◆ The task
From the line with "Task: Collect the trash" to the last line of the data below, repeat every line exactly and add nothing.

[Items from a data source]
┏━━

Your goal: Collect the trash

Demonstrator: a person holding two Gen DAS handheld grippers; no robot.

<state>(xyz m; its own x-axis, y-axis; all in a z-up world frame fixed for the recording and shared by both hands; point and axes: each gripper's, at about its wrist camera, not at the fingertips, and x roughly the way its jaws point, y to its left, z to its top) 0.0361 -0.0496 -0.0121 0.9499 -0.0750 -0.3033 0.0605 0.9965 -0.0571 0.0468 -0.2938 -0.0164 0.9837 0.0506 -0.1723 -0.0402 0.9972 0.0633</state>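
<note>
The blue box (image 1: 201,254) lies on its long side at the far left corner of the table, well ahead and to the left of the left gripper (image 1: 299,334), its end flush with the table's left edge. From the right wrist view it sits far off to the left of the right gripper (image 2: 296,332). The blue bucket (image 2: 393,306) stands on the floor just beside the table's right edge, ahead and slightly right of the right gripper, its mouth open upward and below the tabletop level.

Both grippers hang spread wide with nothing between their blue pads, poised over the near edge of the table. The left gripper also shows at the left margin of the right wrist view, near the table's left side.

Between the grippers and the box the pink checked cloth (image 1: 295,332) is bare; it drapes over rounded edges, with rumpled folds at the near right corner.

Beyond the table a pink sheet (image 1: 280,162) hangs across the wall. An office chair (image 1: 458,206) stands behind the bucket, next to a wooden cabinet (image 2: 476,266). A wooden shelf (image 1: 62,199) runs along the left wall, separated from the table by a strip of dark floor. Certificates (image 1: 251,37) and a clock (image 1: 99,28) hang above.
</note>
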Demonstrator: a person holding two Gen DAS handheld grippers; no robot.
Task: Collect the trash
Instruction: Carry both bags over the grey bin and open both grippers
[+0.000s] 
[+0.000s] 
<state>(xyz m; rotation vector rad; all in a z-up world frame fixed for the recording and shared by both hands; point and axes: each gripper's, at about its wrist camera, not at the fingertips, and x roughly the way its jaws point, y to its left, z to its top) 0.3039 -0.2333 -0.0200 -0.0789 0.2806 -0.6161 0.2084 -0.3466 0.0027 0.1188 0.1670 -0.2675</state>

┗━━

◆ Task answer
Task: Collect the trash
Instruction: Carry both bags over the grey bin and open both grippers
[+0.000s] 
[+0.000s] 
<state>(xyz m; rotation vector rad; all in a z-up world frame fixed for the recording and shared by both hands; point and axes: each gripper's, at about its wrist camera, not at the fingertips, and x roughly the way its jaws point, y to its left, z to its top) 0.3039 -0.2333 -0.0200 -0.0789 0.2806 -0.6161 0.2084 -0.3466 0.0027 0.1188 0.1670 -0.2675</state>

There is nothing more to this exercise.